In July 2024, as the BOJ raised interest rates for the first time in 17 years from 0% to 0.25%, the Japanese yen experienced a rapid appreciation, which had significant implications for global markets. The yen’s appreciation was primarily driven by the Bank of Japan’s (BOJ) decision to raise its key interest rate to 0.25% on July 31, 2024, up from 0%. The move was intended to curb the yen’s sharp decline against the U.S. dollar.
Given Japan’s reliance on imports like oil and food, the ultra-low price in the yen meant their cost to buy oil and food became much more expensive since they import both. The inflationary price pressure on Japanese citizens was becoming an concern (and that concern remains today). To address the yen’s depreciation and rising inflation, the Bank of Japan increased its key interest rate. This policy shift aimed to strengthen the yen and stabilize their economy. However, as we can infer from our short story of ancient markets, there were consequences.
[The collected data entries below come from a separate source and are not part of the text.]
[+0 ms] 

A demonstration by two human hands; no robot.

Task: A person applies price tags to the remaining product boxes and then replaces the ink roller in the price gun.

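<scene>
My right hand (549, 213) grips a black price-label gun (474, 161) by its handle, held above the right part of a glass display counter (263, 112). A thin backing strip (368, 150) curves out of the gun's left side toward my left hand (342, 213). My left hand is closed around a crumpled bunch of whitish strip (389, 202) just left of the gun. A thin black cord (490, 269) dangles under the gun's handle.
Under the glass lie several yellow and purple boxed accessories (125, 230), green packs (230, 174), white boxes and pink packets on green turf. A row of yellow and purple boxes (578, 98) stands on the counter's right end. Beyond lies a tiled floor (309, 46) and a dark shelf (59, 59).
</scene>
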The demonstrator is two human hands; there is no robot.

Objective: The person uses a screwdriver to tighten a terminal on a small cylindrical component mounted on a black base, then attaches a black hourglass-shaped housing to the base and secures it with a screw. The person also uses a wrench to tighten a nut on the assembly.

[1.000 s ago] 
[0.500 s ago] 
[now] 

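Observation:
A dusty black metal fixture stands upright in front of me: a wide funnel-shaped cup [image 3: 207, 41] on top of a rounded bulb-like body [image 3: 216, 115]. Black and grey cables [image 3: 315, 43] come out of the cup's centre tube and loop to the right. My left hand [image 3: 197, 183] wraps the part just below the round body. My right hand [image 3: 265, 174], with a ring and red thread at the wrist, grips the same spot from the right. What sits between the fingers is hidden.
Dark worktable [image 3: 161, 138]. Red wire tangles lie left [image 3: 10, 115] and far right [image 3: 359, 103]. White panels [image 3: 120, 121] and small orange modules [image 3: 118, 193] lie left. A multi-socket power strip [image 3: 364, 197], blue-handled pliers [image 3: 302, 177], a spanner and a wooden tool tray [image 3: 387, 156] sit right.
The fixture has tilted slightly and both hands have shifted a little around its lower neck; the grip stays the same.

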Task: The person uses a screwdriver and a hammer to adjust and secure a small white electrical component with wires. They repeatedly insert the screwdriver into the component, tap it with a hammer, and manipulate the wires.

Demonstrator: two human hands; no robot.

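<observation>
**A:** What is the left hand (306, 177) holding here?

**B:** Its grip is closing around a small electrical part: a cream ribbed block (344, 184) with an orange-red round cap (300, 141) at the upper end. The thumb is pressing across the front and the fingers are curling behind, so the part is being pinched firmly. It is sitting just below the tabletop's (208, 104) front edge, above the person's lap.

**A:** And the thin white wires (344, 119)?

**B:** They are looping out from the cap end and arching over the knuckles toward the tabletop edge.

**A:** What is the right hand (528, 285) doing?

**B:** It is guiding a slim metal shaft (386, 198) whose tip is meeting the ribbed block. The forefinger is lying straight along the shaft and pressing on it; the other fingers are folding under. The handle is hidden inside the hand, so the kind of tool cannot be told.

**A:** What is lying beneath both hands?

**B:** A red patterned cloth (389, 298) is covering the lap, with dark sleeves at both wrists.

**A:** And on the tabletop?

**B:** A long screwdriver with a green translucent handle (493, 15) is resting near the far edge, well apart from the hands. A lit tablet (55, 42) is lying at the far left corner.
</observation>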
Indeed, the global web of interconnectivity is complex and risky. The BOJ’s July rate hike was necessary to combat inflation and stabilize the yen. However, the markets didn’t like it, so the BOJ retracted some of its comments. For now, anyway.
This is not a one-and-done thing. It concerns leverage in the system, instability, and a gigantic bubble that still needs to be popped.
Grab that coffee and find your favorite chair; this week’s post is a good one. I hope I’ve done a good job teeing Felix up. Felix shares his outlook and advice on what to watch (trend indicators and more) and how to approach the period ahead. You’ll find my summary notes below and a link to his podcast discussion with Jack Farley.
Views are his and subject to change. I hope you enjoy the podcast as much as I did.
On My Radar:
- The Grand Master, Felix Zulauf
- Trade Signals: December 11, 2024 Update
- Personal Note: NYC, Penn State, Christmas, Denver, West Palm and Utah
See Important Disclosures at the bottom of this page. Reminder: This is not a recommendation to buy or sell any security. My views may change at any time. The information is for discussion purposes only.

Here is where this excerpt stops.